[Task item]:
Which lines of the data include the string "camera"? List them all.
--- --- ---
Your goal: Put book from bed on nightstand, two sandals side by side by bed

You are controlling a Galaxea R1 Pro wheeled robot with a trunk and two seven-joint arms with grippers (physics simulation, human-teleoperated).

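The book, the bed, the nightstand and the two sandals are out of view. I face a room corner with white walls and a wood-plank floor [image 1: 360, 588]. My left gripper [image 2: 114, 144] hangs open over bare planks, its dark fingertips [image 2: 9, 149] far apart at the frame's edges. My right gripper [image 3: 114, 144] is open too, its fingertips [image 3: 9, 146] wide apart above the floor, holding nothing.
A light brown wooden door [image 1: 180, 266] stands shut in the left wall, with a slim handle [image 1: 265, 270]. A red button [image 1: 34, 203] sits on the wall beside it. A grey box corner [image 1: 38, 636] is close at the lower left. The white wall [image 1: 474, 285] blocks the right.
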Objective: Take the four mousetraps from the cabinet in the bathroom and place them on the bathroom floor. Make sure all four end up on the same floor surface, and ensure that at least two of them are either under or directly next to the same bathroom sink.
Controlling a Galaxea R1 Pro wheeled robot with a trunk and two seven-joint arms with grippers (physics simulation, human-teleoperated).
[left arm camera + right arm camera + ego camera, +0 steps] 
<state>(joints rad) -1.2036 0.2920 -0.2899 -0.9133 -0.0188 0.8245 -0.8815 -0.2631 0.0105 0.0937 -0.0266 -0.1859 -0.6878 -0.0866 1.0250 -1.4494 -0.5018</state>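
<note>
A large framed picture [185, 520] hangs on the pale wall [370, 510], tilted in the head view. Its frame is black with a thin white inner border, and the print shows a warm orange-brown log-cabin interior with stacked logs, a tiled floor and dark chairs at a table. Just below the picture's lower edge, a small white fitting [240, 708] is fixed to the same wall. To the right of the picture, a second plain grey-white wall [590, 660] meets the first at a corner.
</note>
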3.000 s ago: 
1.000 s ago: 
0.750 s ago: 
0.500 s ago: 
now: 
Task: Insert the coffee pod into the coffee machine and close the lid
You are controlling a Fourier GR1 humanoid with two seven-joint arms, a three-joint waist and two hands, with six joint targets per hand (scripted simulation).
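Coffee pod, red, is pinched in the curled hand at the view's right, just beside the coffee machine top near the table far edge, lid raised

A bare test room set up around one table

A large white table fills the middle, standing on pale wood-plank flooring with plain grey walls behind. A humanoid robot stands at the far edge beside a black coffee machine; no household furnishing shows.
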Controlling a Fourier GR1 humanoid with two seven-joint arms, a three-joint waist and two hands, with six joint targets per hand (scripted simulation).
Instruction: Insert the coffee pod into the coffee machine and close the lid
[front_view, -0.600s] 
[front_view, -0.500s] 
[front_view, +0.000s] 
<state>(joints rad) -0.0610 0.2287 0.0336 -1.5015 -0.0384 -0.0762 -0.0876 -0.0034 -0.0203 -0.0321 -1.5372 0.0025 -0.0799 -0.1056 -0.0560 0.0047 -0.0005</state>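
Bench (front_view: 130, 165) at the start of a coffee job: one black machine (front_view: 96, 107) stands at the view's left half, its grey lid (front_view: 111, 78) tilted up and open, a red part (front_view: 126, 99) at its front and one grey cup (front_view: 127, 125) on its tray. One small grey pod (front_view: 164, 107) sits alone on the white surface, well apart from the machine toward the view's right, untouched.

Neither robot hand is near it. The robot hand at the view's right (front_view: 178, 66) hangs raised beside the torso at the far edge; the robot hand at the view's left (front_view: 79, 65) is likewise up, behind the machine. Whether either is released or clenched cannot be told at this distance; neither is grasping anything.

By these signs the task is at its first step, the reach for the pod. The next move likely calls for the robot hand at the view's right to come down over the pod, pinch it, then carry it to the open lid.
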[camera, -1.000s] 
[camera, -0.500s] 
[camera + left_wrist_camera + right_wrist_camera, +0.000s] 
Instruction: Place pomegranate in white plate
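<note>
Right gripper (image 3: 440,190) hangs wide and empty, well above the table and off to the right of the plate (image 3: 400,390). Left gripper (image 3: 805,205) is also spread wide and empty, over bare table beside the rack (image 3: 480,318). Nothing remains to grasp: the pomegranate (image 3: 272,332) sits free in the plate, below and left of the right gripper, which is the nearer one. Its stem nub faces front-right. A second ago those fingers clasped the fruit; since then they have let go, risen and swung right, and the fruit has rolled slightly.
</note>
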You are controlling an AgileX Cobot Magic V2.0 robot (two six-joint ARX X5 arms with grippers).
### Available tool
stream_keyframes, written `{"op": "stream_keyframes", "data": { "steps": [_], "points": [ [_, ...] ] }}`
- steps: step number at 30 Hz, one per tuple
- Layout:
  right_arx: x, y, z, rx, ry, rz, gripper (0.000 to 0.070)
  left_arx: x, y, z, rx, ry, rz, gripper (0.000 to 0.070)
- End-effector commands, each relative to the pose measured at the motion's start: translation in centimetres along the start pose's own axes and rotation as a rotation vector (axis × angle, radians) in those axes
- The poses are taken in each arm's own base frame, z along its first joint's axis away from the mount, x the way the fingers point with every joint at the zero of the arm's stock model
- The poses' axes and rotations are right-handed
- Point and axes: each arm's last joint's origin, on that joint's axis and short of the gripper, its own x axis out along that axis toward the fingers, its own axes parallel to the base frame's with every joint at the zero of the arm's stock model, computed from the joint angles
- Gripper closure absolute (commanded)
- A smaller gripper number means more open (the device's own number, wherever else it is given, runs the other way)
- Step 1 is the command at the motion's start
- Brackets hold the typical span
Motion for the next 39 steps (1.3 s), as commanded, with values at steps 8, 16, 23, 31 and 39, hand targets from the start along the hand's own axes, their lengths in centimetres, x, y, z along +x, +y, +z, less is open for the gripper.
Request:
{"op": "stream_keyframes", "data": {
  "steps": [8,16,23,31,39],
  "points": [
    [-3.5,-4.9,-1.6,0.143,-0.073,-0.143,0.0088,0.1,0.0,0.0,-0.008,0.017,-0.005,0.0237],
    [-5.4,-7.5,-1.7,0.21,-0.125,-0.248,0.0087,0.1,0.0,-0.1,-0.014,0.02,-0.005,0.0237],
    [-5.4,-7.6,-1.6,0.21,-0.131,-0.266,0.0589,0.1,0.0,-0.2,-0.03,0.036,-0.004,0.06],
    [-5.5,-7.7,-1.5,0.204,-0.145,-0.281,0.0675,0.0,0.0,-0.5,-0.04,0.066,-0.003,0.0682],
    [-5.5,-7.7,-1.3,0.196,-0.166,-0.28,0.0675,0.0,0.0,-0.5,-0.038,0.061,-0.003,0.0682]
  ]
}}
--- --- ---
[Answer space]:
[left arm camera + right arm camera + ego camera, +0 steps] 
[camera, -1.000s] 
[camera, -0.500s] 
[camera + left_wrist_camera + right_wrist_camera, +0.000s] 

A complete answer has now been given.